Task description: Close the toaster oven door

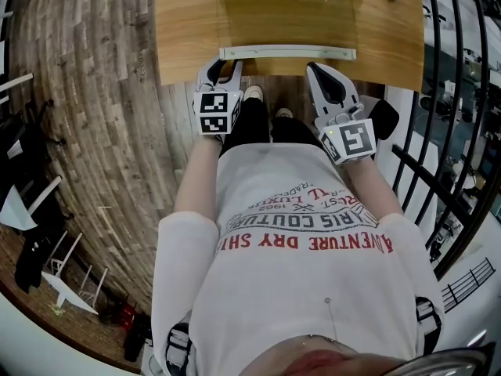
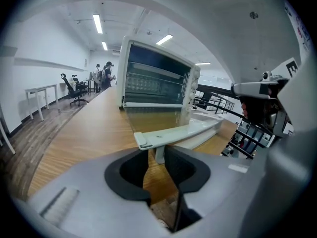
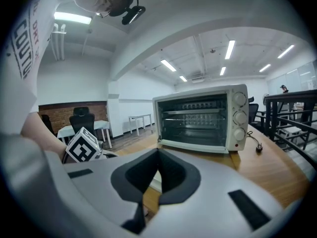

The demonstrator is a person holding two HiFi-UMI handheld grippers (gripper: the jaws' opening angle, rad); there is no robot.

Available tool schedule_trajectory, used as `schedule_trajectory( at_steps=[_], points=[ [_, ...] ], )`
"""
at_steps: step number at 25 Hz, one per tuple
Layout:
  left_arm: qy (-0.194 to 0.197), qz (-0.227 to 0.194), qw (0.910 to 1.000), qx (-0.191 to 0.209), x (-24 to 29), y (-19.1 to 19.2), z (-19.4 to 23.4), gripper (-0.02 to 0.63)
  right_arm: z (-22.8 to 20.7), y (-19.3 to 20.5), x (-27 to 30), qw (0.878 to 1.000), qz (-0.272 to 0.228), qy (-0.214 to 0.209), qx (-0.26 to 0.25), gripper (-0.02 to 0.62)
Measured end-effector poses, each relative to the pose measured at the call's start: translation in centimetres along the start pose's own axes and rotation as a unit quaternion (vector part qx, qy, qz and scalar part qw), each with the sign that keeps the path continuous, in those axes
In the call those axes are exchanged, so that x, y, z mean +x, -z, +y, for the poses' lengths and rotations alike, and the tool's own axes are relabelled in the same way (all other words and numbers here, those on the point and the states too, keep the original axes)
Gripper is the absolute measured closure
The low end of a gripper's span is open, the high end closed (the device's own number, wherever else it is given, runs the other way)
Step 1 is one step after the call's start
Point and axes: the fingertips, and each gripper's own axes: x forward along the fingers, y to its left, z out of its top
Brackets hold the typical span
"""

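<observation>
1. Toaster oven (image 3: 200,118) on the surface (image 1: 184,30), door (image 1: 286,18) lying open and flat
2. Left tool (image 2: 156,152) closing about the door handle (image 2: 173,133) post, not yet clamped
3. Right tool (image 3: 157,155) clenched, empty, just short of the handle

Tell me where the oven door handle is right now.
In the head view the door handle runs along the near edge of the open door; its left post stands between the left gripper's closing jaws.
</observation>
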Motion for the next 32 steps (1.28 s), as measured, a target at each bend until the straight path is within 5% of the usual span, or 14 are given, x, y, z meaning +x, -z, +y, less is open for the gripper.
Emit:
schedule_trajectory(
  at_steps=[22, 32],
  points=[
    [-0.004, -0.058, 0.9981, -0.019, -4.1, -9.9, 0.2, 0.508, 0.4, -7.3, -0.5, 0.998, -0.057, 0.006, -0.021, 0.609],
    [0.028, -0.103, 0.9941, 0.014, -5.0, -16.3, 1.1, 0.508, 0.1, -11.2, 1.9, 0.995, -0.091, 0.029, -0.039, 0.609]
  ],
)
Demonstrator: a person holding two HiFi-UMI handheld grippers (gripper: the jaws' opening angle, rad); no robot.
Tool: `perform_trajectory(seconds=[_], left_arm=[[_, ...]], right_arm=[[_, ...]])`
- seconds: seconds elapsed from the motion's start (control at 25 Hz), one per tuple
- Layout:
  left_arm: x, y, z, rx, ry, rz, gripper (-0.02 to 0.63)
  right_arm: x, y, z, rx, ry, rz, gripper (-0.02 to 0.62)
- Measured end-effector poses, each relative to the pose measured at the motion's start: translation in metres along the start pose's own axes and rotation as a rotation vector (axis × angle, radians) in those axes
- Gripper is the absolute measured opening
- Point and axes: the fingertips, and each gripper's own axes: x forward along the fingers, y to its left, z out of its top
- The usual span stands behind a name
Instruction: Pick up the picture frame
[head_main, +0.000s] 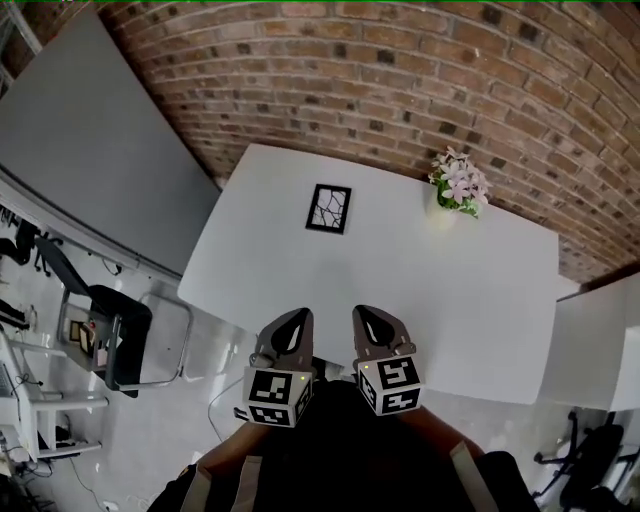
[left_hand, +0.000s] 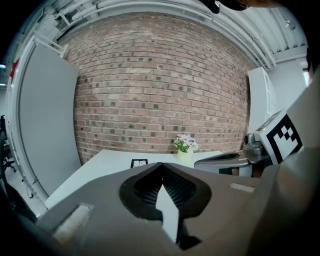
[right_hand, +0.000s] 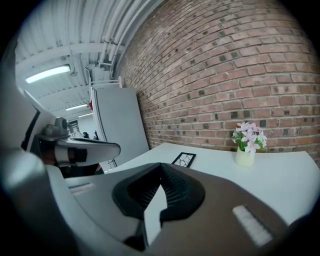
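Behind the work area stands a brick wall (head_main: 400, 80), spanning the full width of the head view. A grey panel (head_main: 90, 170) meets it at the left. A white table (head_main: 450, 300) is set against the wall, its near edge facing the person. A black chair (head_main: 120, 340) stands on the floor off the table's left corner.

Left gripper (head_main: 296, 320): held at the near edge of the table, pointing toward the wall. In the left gripper view its jaws (left_hand: 161, 166) are pressed together tip to tip, with nothing between them. Its marker cube (head_main: 275, 396) faces the head camera.

Right gripper (head_main: 366, 316): held just beside the left one, parallel to it and apart from it. In the right gripper view its jaws (right_hand: 160, 166) are likewise pressed together and empty. Its marker cube (head_main: 390, 385) sits at the rear.

A pale pot of pink flowers (head_main: 459, 185) stands upright on the far right part of the table, near the wall.

The picture frame (head_main: 329, 208) lies flat on the far half of the table, left of the flowers and well apart from both grippers. It is black-edged, with a dark branching pattern on white. Neither gripper touches it. It also shows in the left gripper view (left_hand: 139, 162) and the right gripper view (right_hand: 183, 159), beyond the closed jaw tips.
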Motion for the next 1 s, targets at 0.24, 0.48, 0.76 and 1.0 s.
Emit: perform_trajectory(seconds=[0.24,0.48,0.76,1.0], left_arm=[[0.030,0.018,0.001,0.001,0.012,-0.047,-0.005],[0.065,0.053,-0.003,-0.024,0.055,-0.067,-0.005],[0.108,0.090,-0.010,-0.045,0.096,-0.098,-0.005],[0.147,0.124,-0.021,-0.067,0.144,-0.128,-0.003]], right_arm=[[0.022,-0.014,0.002,0.014,0.021,-0.064,0.002],[0.066,-0.024,0.008,0.023,0.073,-0.105,0.002],[0.121,-0.038,0.005,0.042,0.138,-0.151,0.002],[0.162,-0.049,-0.003,0.076,0.212,-0.182,0.002]])
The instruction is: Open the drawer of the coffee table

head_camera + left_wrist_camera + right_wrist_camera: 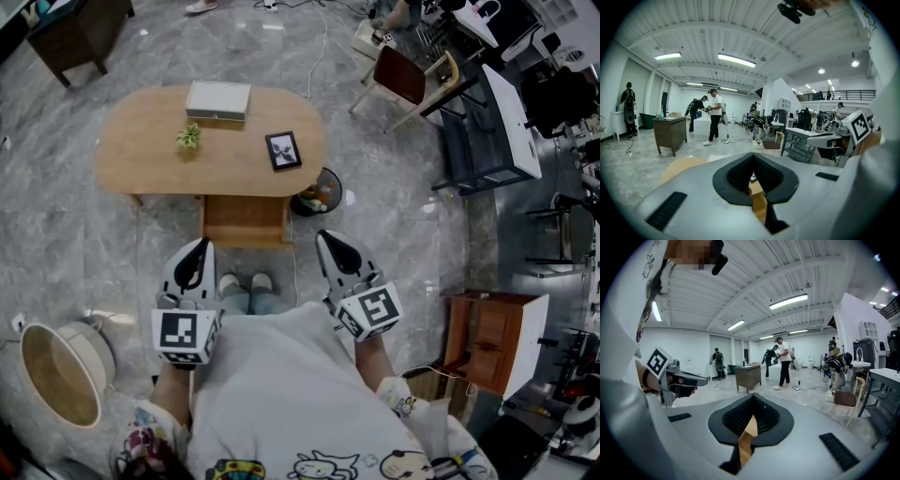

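The oval wooden coffee table (141,155) stands ahead of me in the head view. Its drawer unit (246,220) sits under the near edge, with its front facing my feet. My left gripper (199,246) and right gripper (327,238) hover side by side, short of the table, one on each side of the drawer and apart from it. Both are shut with nothing between the fingers. In the left gripper view the shut jaws of the left gripper (752,157) hide most of the table (679,168). In the right gripper view only a sliver of wood (747,437) shows past the shut right gripper (752,397).
On the tabletop lie a white box (218,99), a small plant (188,138) and a picture frame (283,150). A round bin (321,192) stands by the table's right end. A wicker basket (61,370) sits at my left, a wooden cabinet (492,342) at my right, a chair (408,80) beyond.
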A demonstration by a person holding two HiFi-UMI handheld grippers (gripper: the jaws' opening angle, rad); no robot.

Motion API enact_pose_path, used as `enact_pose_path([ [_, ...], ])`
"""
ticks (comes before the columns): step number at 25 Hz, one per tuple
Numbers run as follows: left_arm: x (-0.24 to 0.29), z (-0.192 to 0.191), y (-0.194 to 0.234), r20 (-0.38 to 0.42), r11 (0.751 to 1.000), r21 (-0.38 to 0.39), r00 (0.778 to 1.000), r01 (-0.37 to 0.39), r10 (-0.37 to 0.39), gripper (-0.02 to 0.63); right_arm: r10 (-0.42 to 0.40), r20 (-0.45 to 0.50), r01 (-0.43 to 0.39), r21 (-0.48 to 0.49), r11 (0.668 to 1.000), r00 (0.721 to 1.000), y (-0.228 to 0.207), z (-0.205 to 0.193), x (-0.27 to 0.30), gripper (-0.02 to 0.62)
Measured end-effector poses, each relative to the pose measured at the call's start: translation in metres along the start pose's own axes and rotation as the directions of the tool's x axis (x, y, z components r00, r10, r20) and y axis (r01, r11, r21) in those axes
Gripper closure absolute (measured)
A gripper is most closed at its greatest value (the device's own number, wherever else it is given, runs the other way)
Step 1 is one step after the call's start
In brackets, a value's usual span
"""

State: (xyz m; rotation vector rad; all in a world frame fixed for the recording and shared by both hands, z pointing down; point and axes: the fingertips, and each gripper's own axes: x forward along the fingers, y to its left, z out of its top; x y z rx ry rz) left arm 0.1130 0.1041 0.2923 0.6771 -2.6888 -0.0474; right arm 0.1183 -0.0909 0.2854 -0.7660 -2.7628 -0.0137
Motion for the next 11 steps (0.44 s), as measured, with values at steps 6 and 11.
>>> enact_pose_path([
  [6,-0.0026,-0.0019,0.0006,0.006,1.0,0.02,1.0,-0.007,0.007,0.601,0.0,-0.005,0.0,-0.001,1.0,1.0,0.0009,-0.0018,-0.002,0.597],
  [11,0.0015,0.005,0.0016,0.016,0.999,0.036,1.0,0.008,-0.009,0.601,-0.002,-0.005,0.002,-0.01,1.0,1.0,-0.0006,0.0016,-0.0001,0.597],
])
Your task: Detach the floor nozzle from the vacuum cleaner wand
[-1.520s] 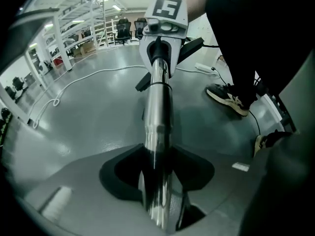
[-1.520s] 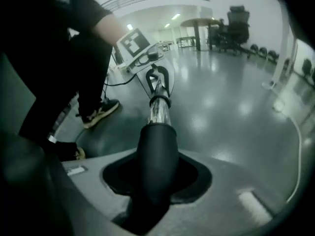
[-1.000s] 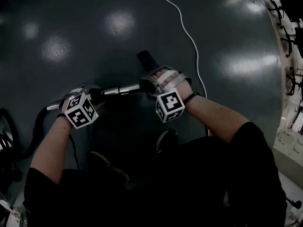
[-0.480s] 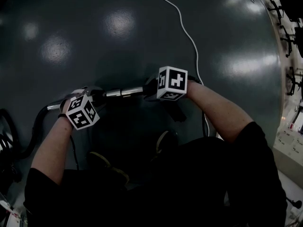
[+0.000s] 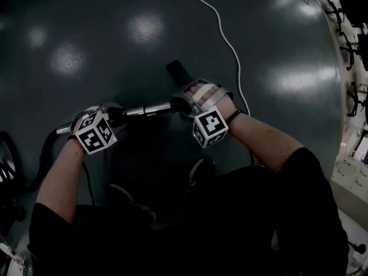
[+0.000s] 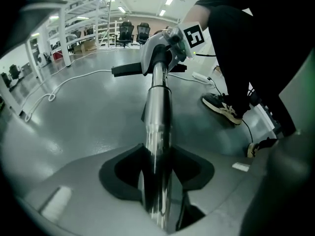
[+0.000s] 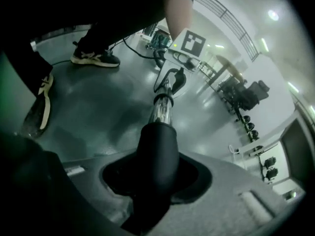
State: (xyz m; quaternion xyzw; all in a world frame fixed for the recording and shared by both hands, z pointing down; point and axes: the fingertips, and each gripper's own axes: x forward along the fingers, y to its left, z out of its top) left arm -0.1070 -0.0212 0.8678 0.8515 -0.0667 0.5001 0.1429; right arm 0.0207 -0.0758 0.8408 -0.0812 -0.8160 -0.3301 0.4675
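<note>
As I look down in the head view, the chrome vacuum wand (image 5: pixel 148 109) runs above the dark floor (image 5: pixel 86 39) between my left hand-held gripper (image 5: pixel 106 118) and right hand-held gripper (image 5: pixel 190 103). In the left gripper view, its jaws clamp the wand's chrome tube. In the right gripper view, the jaws grip the black neck of the floor nozzle (image 7: pixel 156 146), which joins the wand.

1. The wand (image 5: pixel 148 109) is a shiny chrome tube, lying roughly level above the floor.
2. The floor nozzle (image 5: pixel 179 72) is black and flat, joined to the wand's right end by a black neck and not yet detached.
</note>
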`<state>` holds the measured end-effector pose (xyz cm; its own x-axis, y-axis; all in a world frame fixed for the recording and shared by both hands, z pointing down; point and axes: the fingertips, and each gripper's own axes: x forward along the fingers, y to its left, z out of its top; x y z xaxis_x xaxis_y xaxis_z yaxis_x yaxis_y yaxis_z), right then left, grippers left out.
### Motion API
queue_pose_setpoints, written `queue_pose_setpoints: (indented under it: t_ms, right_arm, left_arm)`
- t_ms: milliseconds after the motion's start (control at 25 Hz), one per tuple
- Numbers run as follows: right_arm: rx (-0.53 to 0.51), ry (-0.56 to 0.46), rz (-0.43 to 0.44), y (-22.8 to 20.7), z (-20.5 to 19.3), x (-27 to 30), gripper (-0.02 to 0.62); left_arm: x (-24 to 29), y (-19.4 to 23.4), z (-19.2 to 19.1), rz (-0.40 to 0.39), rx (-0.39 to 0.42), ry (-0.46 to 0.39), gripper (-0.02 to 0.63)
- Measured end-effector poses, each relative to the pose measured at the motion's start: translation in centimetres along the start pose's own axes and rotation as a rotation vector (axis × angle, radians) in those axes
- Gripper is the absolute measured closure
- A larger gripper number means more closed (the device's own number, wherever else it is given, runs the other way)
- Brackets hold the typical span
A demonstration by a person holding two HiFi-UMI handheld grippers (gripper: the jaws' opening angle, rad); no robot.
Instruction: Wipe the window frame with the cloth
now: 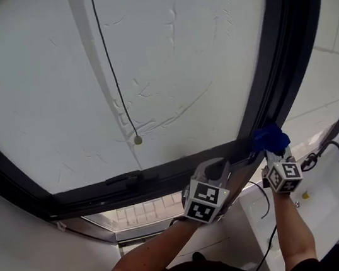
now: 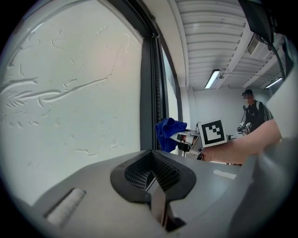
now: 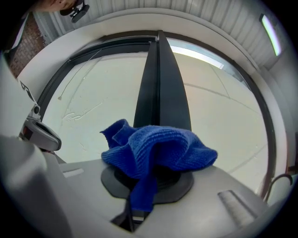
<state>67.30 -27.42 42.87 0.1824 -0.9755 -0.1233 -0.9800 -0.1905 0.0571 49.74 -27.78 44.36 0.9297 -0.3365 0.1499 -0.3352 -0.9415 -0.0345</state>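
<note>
Right claw (image 1: 273, 151) gripping one blue cloth (image 3: 158, 148) at dark window frame (image 3: 160, 88), left claw (image 2: 156, 186) closed, empty

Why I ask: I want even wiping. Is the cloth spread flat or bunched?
Bunched. The cloth sits crumpled in loose folds, pinched in the right gripper, with one end hanging down.
</note>
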Motion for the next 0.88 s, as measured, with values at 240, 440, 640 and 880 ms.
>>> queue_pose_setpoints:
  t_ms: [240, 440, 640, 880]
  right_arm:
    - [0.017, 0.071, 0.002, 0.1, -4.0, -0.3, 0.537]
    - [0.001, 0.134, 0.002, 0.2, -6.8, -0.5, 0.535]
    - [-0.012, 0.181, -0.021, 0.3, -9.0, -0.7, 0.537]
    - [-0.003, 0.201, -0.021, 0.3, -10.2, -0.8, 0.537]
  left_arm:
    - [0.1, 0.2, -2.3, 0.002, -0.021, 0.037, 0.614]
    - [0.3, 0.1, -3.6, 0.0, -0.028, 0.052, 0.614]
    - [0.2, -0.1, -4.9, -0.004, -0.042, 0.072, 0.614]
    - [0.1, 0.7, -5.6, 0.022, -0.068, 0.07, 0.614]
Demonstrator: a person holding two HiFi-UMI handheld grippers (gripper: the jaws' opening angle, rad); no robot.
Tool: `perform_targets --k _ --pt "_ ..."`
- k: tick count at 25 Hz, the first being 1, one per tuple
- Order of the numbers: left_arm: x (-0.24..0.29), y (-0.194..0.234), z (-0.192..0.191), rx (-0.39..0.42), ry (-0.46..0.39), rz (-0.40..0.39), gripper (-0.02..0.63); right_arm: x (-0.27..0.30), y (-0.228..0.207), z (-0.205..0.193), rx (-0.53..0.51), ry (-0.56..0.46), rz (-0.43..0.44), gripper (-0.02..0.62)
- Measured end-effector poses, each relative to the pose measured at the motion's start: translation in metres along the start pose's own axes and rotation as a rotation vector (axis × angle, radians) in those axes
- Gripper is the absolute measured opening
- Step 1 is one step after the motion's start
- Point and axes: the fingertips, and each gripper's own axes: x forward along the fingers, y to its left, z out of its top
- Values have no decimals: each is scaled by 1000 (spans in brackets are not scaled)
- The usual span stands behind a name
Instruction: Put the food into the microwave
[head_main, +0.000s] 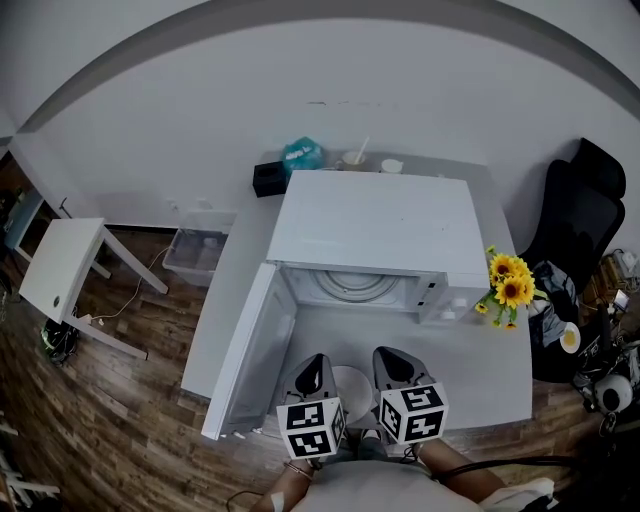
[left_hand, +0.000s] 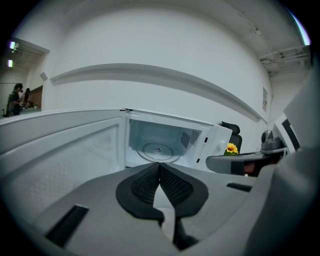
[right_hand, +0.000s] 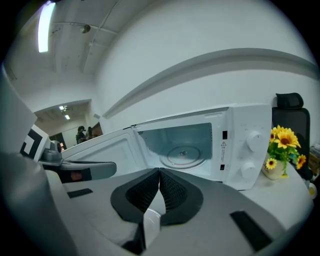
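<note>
A plain white round dish (head_main: 352, 388) sits low over the grey table (head_main: 470, 370), at 6 o'clock from the open microwave (head_main: 375, 225). I cannot make out any food on it. The left gripper (left_hand: 159, 164) pinches its rim at 9 o'clock and the right gripper (right_hand: 159, 170) at 3 o'clock. The microwave door (head_main: 245, 360) hangs open towards 8 o'clock.

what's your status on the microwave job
Both shut on white round dish: left tongs, right tongs. Dish in front of white microwave, not yet inside. White door swung open, glass turntable bare, nothing in the way.
</note>
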Motion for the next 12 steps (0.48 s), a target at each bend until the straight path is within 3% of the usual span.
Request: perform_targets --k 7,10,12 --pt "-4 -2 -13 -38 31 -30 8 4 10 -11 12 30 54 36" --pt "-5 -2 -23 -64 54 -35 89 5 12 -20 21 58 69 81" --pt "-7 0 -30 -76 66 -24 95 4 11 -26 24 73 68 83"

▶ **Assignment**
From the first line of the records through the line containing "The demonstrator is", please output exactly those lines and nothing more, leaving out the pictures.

▶ **Written reply**
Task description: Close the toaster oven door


The demonstrator is a person holding two HiFi-UMI handheld grippers (gripper: the jaws' opening angle, rad); there is no robot.

No further answer is expected.